Reagents and Materials
  • LB Broth supplemented with Ampicillin (100 µg/mL)
  • Glycerol stock or freshly transformed E. coli colonies
  • Qiagen Plasmid Mini Kit (buffers P1, P2, N3, PE, and spin columns)
  • 1.5 mL microcentrifuge tubes (EP tubes)
  • Nuclease-free water (pre-warmed to ~55 °C)
  • Centrifuge (capable of 13,000 rpm)
  • Shaking incubator (37 °C, 220 rpm)
  • Spectrophotometer (e.g., NanoDrop)
  • Pipettes and sterile tips
Procedure
Bacterial Culture
  1. Inoculate 45–50 mL Amp+ LB broth (100 µg/mL) with 1–2 µL glycerol stock or a single transformed colony.
  2. Incubate overnight (>12 h) at 37 °C, 220 rpm.
    Tip: Use three 50 mL Falcon tubes, each containing ~15 mL of medium, to improve aeration.
Cell Harvesting
  1. Pellet the cultures at 8250 rpm for 5 min at room temperature (RT).
  2. Discard the supernatant completely.
Resuspension
  1. Resuspend the pellet in 1–2 mL Buffer P1 (cold).
  2. Aliquot 250 µL of the resuspension into 1.5 mL microcentrifuge tubes.
    Note: Subsequent steps refer to individual aliquots.
Cell Lysis
  1. Add 250 µL Buffer P2, gently invert 6–10 times to mix (do not vortex).
  2. Incubate at RT for 2–3 min to ensure complete lysis.
Neutralization
  1. Add 350 µL Buffer N3, invert 6–10 times to mix.

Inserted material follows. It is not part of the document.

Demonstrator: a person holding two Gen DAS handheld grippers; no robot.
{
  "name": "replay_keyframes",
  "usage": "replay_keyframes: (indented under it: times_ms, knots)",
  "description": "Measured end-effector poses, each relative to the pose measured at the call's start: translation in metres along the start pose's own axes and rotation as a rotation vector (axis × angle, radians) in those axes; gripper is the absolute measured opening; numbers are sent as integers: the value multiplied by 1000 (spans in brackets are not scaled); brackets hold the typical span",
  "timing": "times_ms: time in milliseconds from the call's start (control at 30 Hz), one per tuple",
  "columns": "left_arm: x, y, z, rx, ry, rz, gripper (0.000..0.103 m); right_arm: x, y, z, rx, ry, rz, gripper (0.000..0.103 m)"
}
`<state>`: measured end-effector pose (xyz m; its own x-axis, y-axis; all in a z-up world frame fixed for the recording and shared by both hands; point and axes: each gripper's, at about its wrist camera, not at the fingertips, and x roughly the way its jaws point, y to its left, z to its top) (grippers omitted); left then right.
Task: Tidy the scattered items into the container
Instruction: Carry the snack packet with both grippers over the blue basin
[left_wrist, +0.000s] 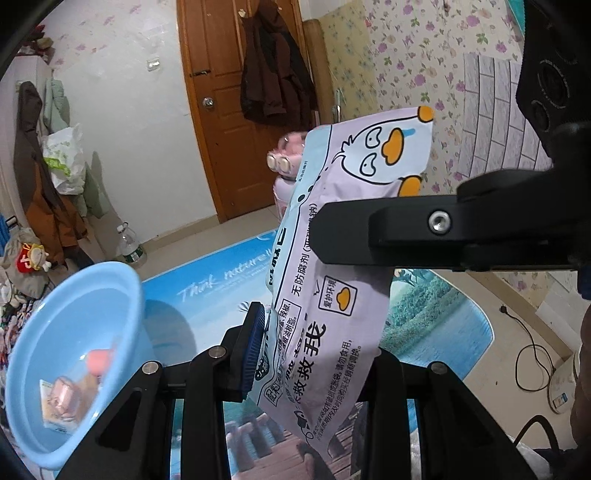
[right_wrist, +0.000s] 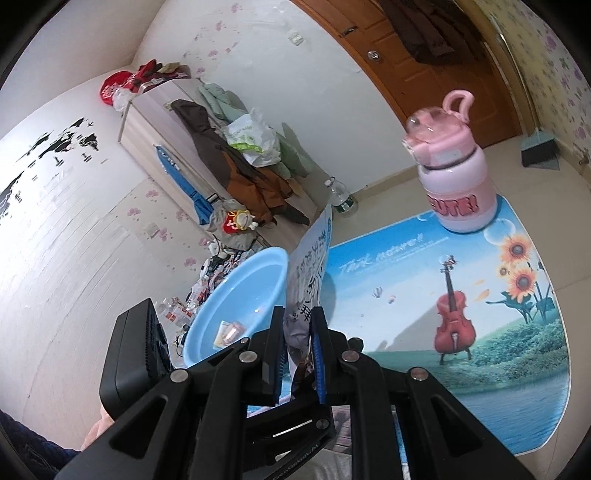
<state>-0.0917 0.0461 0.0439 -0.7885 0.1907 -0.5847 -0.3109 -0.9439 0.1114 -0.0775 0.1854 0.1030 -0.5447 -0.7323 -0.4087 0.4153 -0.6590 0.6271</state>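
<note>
Pinching a pale lilac snack packet (left_wrist: 332, 280) printed with a cartoon duck and Chinese text, the left gripper (left_wrist: 314, 354) has its jaws pressed onto the packet's lower part, one blue ribbed pad (left_wrist: 255, 354) flat against its edge. The right gripper (right_wrist: 297, 354) grips the same packet (right_wrist: 308, 280) too, its jaws closed tight on the crumpled lower end, so the packet stands up between both tools, clear of the table (right_wrist: 424, 266). In the left wrist view the other tool's black finger crosses in front of the packet's middle.

A light blue basin (left_wrist: 74, 332) sits to the left of the packet, near it, on the printed scenic mat that covers the table. Inside the basin (right_wrist: 240, 295) lie a small wrapped pinkish packet (left_wrist: 61, 402) and a pink item (left_wrist: 98, 360) beside it. A pink lidded bottle (right_wrist: 458, 177) with a loop handle stands upright at the far side of the mat, well apart from the basin. Behind it are a wooden door (left_wrist: 221, 110) with dark coats hung on it.
</note>
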Motion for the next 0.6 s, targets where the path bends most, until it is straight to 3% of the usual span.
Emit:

  2. A white precipitate should form, indicating successful neutralization. If no precipitate appears, the lysis step may have failed.
Clarification
  1. Centrifuge at 13,000 rpm for 10 min at RT to pellet cell debris.
  2. Carefully transfer the clear supernatant to a fresh tube.
DNA Binding
  1. Load up to 800 µL of the supernatant onto a spin column.
  2. Centrifuge at 13,000 rpm for 1 min. Avoid transferring debris; load in 100 µL portions if needed.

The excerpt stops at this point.